Think about it: If there were a Flash player for the iPhone, you could write games and other software in Flash rather than in Cocoa Touch. And you could sell games and apps directly for the Flash player, completely circumventing the App Store. Does this sound like something Apple would allow?
And, unlike with rejected apps like Podcaster and MailWrangler, a standalone Flash player app for the iPhone would directly violate the stated terms of the iPhone SDK, which state in section 3.3.2:
No interpreted code may be downloaded and used in an Application except for code that is interpreted and run by Apple’s Published APIs and built-in interpreter(s).
If Apple doesn’t want to allow a competing email client on the iPhone, why would they allow a competing (and cross-platform) application runtime environment?
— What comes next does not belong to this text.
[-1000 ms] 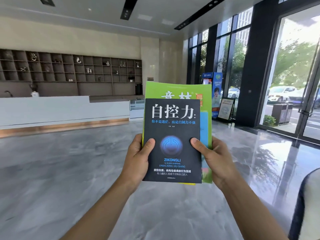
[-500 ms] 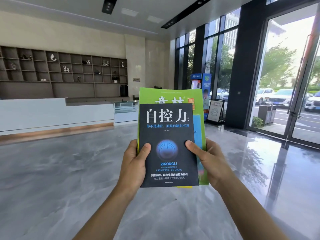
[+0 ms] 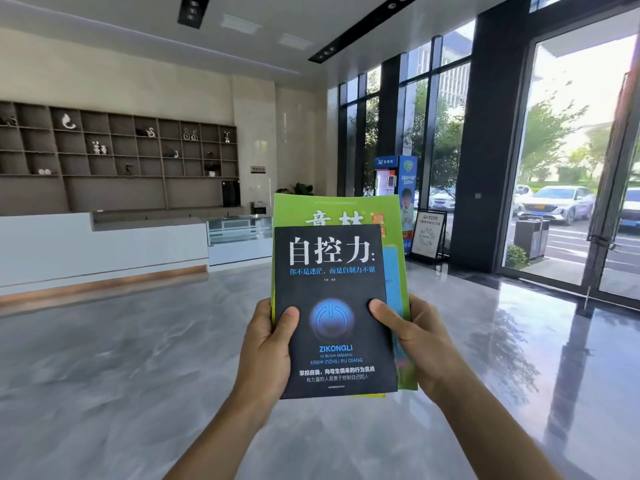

I’ve said it before and I’ll say it again: Apple will not publish a Flash player for the iPhone unless and until there exists some other mobile phone that (a) does run Flash, and (b) starts taking sales away from the iPhone. Which, my guess is, means never. Apple has no motivation to allow it.
If Adobe really wants to get Flash on the iPhone, they should shut up about the iPhone and start talking about and coding for Android. An excellent implementation of Flash for Android would give Adobe some amount of actual leverage. Until then, Adobe’s just embarrassing themselves every time they mention it.